Des données récentes du cabinet de ressources humaines Acerta indiquent que le nombre de jeunes adultes décrochant un emploi à durée indéterminée a atteint son plus bas niveau depuis cinq ans. Au cours du premier trimestre 2026, les personnes âgées de 25 ans et moins ne représentaient que 0,49 pour cent de l’ensemble des nouveaux emplois à durée indéterminée. Cela représente une nouvelle baisse par rapport aux 0,60 pour cent enregistrés l’année dernière.
Si les taux d’emploi ont baissé dans différentes tranches d’âge, l’impact a été le plus sévère pour la tranche d’âge la plus jeune.
L’incertitude économique et l’IA comme facteurs déterminants
Florence Verplaetse, recruteuse chez Acerta, suggère que cette tendance est due à plusieurs facteurs qui se recoupent.
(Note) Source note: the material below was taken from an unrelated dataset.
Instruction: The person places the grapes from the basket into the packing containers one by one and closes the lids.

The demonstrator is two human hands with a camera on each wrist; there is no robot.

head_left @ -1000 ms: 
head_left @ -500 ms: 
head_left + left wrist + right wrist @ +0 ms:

La volatilité économique – alimentée par les fluctuations des prix de l’énergie, l’inflation et l’instabilité politique mondiale – a rendu plus difficile l’entrée des nouveaux arrivants sur le marché du travail.
De plus, la prolifération de l’intelligence artificielle risque de faire disparaître les postes de début de carrière qui servaient traditionnellement de tremplin aux jeunes professionnels.
Salaire
En matière de rémunération, le salaire mensuel brut moyen des moins de 25 ans a augmenté de 22,8 pour cent au cours des cinq dernières années, une évolution qui reflète largement les tendances inflationnistes.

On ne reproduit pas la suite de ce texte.